Status: And it Has Begun

Beth's Letters

6

Dear Alexis,

Please do not be angry with me, but I've given my mom more hospital bills once again. I tried again. I tried to rid myself of this world. I had a lot of sleeping pills at my fingertips and I used them to my disposal.

I thought of you, though. This time, at least. I thought of you and how if you had gotten the letter I had written just days before, you'd be here for me. I thought of our good times like the masks we make that we later eat. Or the countless times we have gotten fat while watching movies.

I thought of you and that's why I picked up the phone and called 911.

They saved me this time, but I did see a light. People have said you see a light and I did. I thought it was Jesus and maybe that all those Jesus freaks were right. But, no. It was just the light they had above me as they pumped my stomach.

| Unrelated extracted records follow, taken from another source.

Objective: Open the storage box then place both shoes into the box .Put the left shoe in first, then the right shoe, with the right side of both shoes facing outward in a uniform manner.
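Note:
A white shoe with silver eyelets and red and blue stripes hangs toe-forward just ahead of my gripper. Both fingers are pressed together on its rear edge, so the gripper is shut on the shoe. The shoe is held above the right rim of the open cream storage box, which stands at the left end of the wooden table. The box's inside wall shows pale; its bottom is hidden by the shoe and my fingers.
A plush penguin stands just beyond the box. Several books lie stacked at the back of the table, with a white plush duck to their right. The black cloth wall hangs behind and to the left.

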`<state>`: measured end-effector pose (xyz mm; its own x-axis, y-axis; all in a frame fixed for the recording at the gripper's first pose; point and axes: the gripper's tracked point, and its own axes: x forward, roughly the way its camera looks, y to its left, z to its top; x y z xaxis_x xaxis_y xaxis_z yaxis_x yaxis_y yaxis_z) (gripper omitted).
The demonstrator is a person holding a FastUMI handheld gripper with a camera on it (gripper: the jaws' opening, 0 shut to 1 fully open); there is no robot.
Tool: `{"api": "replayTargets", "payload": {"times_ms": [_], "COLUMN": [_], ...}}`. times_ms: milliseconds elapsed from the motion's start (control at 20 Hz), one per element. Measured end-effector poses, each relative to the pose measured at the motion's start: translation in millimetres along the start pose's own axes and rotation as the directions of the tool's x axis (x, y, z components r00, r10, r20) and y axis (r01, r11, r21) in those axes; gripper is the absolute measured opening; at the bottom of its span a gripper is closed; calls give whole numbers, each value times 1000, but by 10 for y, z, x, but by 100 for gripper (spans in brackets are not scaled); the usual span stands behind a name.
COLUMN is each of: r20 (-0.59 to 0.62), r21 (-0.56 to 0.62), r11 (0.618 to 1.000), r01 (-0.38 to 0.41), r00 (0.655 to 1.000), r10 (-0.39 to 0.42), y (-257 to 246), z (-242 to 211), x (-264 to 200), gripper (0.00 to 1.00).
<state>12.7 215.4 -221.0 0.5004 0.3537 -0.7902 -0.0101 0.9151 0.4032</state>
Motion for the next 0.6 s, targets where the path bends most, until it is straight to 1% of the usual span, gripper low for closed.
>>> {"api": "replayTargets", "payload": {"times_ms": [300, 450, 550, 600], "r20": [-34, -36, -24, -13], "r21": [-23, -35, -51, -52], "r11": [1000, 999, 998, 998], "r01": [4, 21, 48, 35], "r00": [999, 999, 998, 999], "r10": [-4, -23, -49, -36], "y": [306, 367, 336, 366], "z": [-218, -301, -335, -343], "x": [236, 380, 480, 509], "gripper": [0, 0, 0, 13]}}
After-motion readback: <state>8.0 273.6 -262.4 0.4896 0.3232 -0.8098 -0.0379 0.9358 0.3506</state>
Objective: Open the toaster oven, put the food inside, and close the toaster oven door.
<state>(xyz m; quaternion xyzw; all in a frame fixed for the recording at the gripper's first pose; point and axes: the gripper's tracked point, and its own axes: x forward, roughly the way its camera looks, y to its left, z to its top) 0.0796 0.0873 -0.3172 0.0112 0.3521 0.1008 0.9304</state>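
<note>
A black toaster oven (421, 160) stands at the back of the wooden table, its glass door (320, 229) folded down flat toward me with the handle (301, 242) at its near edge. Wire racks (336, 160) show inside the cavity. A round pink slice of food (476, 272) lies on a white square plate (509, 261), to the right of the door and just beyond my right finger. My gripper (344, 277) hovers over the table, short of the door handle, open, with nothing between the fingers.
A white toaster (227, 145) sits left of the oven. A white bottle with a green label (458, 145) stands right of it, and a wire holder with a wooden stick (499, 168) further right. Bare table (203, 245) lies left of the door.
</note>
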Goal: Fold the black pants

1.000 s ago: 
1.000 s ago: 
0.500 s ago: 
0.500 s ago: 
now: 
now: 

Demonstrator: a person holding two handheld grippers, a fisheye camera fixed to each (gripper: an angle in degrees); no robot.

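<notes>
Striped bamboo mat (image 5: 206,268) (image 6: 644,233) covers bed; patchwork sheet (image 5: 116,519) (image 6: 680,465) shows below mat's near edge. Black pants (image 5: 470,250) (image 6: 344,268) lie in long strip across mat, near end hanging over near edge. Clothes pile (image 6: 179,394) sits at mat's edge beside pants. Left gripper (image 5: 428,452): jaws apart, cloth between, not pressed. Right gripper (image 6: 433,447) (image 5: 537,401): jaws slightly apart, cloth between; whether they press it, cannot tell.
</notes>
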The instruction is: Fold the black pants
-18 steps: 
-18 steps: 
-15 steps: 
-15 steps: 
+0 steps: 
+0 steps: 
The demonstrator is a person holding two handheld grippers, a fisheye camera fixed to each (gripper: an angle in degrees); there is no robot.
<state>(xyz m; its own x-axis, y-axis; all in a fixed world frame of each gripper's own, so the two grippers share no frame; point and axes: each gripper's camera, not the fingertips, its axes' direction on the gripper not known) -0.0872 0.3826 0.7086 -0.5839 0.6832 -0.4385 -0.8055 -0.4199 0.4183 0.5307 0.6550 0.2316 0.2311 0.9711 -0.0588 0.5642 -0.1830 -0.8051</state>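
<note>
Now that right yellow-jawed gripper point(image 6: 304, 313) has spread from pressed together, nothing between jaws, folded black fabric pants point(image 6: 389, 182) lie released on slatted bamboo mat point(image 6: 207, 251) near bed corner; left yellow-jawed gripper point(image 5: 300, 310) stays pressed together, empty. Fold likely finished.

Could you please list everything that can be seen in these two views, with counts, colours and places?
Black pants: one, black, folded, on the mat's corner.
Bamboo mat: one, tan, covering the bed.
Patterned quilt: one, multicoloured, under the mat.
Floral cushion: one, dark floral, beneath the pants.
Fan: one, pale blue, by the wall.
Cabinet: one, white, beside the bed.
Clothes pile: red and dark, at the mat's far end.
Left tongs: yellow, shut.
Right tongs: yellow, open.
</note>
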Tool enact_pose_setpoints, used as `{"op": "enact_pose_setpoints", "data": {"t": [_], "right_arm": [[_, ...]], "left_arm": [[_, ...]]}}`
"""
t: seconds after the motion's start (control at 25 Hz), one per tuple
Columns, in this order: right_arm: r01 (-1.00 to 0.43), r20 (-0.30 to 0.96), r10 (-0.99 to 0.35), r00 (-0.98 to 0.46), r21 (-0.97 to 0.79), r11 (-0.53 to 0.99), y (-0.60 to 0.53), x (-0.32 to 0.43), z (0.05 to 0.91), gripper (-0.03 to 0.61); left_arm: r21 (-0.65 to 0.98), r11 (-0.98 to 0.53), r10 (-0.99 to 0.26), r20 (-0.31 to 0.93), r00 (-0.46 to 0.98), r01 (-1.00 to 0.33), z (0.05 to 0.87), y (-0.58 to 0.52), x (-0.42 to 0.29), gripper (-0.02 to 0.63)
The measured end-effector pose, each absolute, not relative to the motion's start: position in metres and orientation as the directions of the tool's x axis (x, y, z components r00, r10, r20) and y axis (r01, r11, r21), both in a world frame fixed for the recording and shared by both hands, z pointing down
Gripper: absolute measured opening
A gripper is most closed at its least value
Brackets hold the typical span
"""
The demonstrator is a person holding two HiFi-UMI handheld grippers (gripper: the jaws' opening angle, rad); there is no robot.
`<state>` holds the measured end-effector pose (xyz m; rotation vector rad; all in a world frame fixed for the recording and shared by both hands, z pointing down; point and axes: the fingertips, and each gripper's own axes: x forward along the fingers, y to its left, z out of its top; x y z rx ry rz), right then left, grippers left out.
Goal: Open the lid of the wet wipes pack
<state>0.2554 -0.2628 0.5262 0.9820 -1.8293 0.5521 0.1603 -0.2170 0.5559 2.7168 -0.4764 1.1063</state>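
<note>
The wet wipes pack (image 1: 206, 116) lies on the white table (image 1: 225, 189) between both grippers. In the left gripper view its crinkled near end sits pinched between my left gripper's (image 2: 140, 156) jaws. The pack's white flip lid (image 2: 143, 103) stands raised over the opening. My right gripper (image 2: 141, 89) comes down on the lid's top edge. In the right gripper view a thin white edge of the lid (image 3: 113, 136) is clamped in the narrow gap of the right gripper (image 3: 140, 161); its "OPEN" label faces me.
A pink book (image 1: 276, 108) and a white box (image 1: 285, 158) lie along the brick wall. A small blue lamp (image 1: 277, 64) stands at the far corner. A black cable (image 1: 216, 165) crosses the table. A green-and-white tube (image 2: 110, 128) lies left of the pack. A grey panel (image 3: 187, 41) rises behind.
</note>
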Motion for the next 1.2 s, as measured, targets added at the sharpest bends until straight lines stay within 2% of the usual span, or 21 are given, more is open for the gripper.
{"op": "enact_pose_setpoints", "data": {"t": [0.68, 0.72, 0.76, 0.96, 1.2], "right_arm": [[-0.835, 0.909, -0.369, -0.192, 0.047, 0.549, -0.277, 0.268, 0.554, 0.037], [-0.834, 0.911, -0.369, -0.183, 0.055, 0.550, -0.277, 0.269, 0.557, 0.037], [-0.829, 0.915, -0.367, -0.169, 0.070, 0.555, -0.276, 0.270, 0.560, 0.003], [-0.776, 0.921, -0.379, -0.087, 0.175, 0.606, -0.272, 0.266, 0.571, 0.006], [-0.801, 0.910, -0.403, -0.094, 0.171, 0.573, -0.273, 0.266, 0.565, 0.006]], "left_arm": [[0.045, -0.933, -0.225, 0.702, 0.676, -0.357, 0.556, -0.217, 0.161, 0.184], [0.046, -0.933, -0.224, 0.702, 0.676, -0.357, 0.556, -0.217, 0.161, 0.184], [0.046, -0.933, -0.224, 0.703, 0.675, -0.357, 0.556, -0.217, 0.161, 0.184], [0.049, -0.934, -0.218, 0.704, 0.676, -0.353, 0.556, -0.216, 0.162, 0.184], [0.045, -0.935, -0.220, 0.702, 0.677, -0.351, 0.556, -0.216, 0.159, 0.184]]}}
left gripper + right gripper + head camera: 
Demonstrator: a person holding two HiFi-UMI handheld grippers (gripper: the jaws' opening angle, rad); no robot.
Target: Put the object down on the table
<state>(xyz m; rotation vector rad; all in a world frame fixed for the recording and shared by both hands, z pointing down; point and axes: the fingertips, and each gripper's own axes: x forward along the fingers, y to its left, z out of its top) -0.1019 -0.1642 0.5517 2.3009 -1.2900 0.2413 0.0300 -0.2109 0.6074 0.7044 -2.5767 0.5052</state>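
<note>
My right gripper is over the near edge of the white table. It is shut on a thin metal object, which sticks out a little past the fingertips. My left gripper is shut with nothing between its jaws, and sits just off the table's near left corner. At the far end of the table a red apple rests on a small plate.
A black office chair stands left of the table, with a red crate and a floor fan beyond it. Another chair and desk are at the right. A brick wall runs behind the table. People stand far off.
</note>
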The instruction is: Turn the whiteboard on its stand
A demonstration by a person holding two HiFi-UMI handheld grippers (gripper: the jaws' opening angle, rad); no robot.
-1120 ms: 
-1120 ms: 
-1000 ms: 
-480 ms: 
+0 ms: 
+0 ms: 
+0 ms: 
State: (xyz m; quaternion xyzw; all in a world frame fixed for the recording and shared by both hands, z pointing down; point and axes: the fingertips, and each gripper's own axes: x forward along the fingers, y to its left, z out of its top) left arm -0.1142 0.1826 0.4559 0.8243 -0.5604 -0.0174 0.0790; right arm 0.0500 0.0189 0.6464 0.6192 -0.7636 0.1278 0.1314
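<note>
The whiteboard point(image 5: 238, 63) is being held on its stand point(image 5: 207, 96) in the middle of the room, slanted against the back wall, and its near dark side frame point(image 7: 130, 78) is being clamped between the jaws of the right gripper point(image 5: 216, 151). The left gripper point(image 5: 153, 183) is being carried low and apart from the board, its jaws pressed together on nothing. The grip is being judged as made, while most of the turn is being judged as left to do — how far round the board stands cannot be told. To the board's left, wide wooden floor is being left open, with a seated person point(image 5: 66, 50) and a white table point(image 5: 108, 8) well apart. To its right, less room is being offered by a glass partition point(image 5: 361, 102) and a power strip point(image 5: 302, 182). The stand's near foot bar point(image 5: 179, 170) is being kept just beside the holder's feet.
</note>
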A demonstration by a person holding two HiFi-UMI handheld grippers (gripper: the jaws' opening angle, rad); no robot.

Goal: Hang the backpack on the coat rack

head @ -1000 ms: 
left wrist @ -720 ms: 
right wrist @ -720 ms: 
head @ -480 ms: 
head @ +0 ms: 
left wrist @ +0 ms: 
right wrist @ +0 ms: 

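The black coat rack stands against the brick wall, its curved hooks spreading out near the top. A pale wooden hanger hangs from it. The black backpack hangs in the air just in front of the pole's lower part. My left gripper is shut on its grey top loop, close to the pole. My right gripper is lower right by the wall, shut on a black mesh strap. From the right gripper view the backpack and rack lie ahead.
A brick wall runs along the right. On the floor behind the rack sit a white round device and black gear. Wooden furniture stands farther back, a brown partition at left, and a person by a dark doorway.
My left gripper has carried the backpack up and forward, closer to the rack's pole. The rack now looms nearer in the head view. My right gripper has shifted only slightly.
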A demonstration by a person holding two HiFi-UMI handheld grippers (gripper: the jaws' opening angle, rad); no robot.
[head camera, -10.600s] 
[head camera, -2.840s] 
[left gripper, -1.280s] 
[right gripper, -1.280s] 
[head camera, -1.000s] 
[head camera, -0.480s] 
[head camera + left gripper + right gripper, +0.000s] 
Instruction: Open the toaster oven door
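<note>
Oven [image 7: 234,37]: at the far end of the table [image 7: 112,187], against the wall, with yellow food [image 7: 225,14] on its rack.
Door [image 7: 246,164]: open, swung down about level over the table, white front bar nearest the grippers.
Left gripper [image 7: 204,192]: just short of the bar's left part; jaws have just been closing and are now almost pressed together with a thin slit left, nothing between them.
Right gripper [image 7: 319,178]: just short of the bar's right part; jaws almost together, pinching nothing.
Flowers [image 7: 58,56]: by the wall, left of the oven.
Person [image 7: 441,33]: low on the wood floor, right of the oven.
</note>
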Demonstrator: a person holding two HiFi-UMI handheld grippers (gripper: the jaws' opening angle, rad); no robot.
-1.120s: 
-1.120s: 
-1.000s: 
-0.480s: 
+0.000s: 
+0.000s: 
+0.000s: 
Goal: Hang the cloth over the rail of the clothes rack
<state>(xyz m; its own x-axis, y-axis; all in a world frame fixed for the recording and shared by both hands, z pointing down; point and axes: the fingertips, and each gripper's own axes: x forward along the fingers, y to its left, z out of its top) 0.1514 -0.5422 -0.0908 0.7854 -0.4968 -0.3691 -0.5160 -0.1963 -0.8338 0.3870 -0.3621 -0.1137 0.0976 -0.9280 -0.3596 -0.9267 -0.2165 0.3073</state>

I hope you do not think of me as selfish, for I did think of you. But, what happens when even thoughts of you no longer bring a small flutter of joy to my heart? What happens when all I can feel is the fingers of death grasping me? What if I am to weak to even dial the number? What if... I really do disappear.

Will you be okay? I do hope so. I would never EVER want to harm you.

I love you.

To die and part is less evil for me.

To die and live shall be the true torment for you, I fear.

I will try, for you.

You're my best friend, Ali.

I wish I had the guts to send these.

But fate ordains that dearest friends must part.